_TASK DIRECTIONS_
Read the records below. Copy each line where the string "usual" occurs.
━━━ EXERCISE DATA ━━━
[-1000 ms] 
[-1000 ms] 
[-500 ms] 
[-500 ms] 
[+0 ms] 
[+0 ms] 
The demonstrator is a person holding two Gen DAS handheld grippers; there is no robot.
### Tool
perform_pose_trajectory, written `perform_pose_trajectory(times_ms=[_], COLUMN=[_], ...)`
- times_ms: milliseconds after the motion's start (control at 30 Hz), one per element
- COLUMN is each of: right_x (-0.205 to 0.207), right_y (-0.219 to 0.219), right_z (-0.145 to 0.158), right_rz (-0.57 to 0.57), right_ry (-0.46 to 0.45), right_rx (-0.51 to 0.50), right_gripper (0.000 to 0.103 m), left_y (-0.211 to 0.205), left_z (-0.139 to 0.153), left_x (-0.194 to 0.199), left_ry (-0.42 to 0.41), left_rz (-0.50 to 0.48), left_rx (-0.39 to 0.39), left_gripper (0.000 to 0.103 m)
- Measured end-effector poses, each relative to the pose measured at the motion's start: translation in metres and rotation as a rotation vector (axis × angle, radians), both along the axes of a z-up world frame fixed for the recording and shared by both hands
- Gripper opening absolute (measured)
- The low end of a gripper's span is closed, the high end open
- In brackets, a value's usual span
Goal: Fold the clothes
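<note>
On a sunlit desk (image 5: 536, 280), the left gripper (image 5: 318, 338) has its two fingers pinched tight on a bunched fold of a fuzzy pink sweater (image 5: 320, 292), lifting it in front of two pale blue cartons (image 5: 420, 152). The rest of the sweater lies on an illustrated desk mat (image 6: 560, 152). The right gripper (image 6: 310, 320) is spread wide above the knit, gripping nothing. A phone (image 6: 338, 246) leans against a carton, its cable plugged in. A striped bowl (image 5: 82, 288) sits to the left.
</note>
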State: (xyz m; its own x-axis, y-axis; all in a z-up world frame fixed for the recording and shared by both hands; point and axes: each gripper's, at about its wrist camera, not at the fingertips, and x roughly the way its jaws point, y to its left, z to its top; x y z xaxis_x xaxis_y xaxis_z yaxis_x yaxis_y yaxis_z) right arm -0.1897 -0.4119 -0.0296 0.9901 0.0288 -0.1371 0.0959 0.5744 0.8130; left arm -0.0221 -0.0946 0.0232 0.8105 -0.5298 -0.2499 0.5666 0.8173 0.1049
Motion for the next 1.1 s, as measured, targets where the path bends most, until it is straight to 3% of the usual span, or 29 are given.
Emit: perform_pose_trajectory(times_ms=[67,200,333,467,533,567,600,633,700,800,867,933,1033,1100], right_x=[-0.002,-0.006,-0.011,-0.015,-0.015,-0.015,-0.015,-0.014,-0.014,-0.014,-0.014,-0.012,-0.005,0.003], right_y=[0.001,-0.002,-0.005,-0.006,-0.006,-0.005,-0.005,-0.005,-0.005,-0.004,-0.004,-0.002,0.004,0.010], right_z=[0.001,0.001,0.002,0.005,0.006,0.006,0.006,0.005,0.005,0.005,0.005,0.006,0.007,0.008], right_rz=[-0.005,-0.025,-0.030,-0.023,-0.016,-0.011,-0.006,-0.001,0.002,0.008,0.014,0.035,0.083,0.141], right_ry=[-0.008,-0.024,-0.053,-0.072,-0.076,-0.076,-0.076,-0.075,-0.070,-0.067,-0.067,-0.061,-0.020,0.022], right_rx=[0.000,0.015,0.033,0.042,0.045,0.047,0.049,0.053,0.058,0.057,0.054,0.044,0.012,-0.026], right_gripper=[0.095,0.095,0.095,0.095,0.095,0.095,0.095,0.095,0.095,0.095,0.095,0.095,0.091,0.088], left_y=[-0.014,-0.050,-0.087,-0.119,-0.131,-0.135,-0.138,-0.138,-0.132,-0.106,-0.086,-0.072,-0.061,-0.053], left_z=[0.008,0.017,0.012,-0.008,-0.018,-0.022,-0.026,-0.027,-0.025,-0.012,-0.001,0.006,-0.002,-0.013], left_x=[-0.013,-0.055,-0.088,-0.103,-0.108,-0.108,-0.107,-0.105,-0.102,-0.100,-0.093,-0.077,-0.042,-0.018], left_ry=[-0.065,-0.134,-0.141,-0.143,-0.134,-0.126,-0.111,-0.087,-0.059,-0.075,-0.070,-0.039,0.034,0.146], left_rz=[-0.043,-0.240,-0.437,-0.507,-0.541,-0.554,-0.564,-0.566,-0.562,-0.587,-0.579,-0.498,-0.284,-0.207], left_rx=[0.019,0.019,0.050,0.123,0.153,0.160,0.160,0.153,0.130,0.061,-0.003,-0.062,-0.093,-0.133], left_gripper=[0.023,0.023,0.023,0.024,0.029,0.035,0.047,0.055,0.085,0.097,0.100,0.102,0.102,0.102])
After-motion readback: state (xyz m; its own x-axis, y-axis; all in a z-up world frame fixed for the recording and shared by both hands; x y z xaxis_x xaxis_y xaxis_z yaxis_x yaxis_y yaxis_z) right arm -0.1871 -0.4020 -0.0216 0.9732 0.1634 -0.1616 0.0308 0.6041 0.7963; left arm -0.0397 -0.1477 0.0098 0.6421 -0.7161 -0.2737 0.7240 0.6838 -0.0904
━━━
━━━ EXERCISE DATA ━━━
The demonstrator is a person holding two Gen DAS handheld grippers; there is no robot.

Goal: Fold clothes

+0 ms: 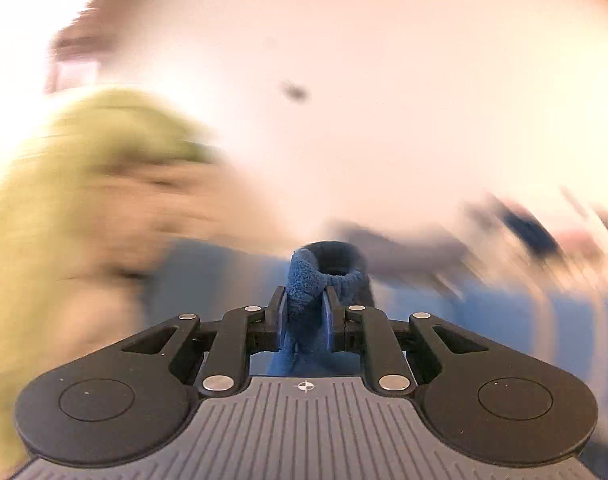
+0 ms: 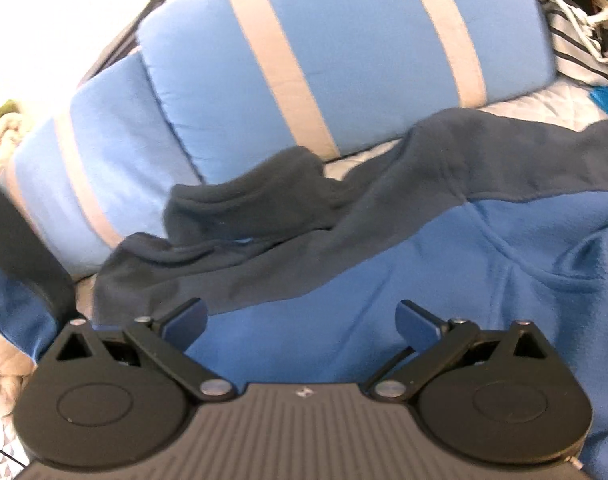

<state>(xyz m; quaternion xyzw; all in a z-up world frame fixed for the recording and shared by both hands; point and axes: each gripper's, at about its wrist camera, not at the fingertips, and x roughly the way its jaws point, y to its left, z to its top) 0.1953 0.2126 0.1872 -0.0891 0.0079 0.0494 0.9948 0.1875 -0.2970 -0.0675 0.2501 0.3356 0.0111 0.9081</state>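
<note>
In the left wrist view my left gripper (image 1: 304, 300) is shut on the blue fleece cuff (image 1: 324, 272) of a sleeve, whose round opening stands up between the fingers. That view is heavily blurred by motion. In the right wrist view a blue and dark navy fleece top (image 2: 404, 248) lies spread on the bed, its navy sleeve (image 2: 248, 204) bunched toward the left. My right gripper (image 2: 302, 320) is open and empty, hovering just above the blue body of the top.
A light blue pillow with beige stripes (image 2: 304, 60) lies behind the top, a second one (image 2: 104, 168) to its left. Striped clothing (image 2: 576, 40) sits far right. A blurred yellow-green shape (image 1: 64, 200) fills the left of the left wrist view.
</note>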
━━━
_ANSWER TO THIS TASK_
- In brackets, a value's usual span
Motion for the next 1.1 s, as measured, targets where the path bends most, until it is straight to 3% of the usual span, or 29 are given.

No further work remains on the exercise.